ASSIGNMENT
Whenever a line in the data holds the string "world", copy that line.

DATASET CONTENT
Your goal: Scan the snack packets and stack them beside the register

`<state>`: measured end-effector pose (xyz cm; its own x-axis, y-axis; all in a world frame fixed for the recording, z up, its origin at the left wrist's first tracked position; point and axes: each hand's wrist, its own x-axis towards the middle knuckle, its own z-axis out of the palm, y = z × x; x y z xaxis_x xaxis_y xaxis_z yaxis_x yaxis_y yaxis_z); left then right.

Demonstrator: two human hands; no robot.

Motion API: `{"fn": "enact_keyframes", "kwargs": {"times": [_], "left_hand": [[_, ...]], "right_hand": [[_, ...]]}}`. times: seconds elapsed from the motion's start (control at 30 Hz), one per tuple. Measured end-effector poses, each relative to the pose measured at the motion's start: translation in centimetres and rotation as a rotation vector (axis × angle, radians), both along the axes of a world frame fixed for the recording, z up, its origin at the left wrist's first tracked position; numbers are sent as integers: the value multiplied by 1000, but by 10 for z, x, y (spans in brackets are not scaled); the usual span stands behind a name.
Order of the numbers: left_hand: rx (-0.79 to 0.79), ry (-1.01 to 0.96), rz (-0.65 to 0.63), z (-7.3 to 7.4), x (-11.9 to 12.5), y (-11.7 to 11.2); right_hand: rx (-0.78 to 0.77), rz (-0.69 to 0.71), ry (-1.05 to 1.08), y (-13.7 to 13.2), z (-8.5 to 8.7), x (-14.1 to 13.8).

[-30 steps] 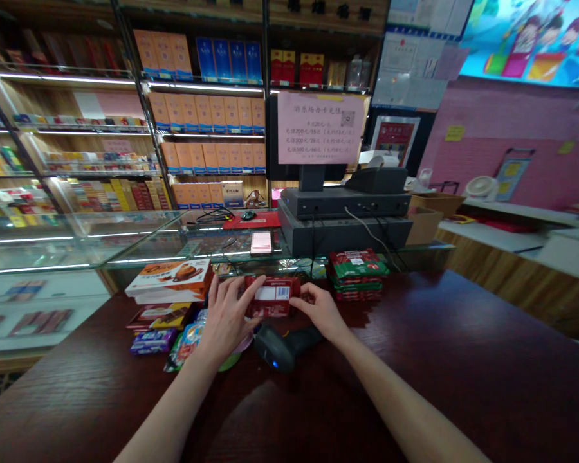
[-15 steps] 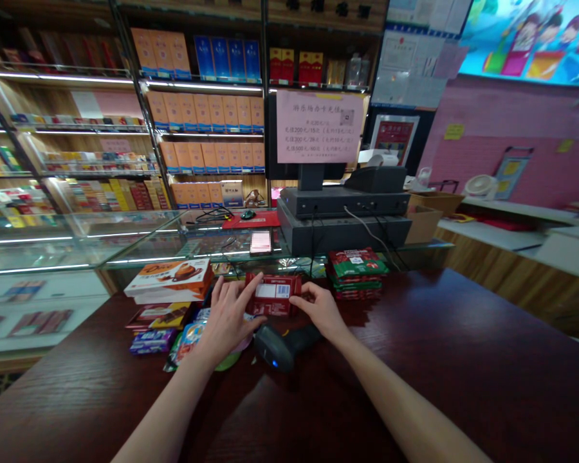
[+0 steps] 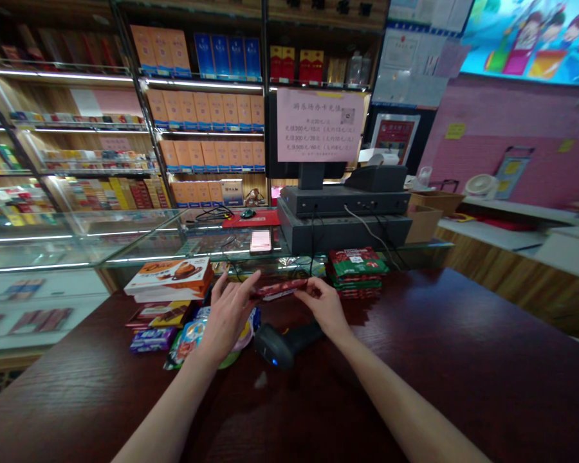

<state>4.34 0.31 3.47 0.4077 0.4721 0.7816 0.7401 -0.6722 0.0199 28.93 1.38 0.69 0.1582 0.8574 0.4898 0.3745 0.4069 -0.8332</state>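
A dark red snack packet (image 3: pixel 280 289) is held between my two hands above the dark wooden counter, tilted so that mostly its edge shows. My right hand (image 3: pixel 324 307) pinches its right end. My left hand (image 3: pixel 229 315) grips its left end, with the thumb hidden behind the other fingers. Just below the packet lies a black barcode scanner (image 3: pixel 276 346) with a blue light. Colourful snack bags (image 3: pixel 190 337) lie partly behind my left hand. Right of the packet, green and red packets (image 3: pixel 357 273) are stacked.
On the left of the wooden counter (image 3: pixel 415 373) are an orange and white box (image 3: pixel 168 280), chocolate bars (image 3: pixel 161 315) and a purple packet (image 3: pixel 153 339). A cash register (image 3: pixel 345 222) with a signed monitor and a glass case (image 3: pixel 197 244) stand behind.
The red packet has turned from showing its barcode side to being nearly edge-on. Both hands keep hold of it and have shifted only slightly.
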Motion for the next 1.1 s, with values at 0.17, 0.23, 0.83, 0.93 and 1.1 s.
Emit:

RESULT FOR THIS EXERCISE
`<state>`: measured end-effector pose (xyz cm; its own x-axis, y-axis; all in a world frame fixed for the recording, z up, its origin at the left wrist's first tracked position; point and axes: each hand's wrist, its own x-axis towards the middle knuckle, its own z-axis out of the palm, y = z × x; x y z xaxis_x xaxis_y xaxis_z yaxis_x yaxis_y yaxis_z); left then right.
Motion API: `{"fn": "enact_keyframes", "kwargs": {"times": [_], "left_hand": [[_, ...]], "right_hand": [[_, ...]]}}`. times: seconds elapsed from the motion's start (control at 30 Hz), one per tuple. Measured end-effector poses, each relative to the pose measured at the motion's start: translation in centimetres and rotation as a rotation vector (axis × angle, radians), both along the axes of a world frame fixed for the recording, z up, its origin at the left wrist's first tracked position; numbers are sent as integers: the value multiplied by 1000, but by 10 for z, x, y (spans in brackets are not scaled); the usual span stands behind a name.

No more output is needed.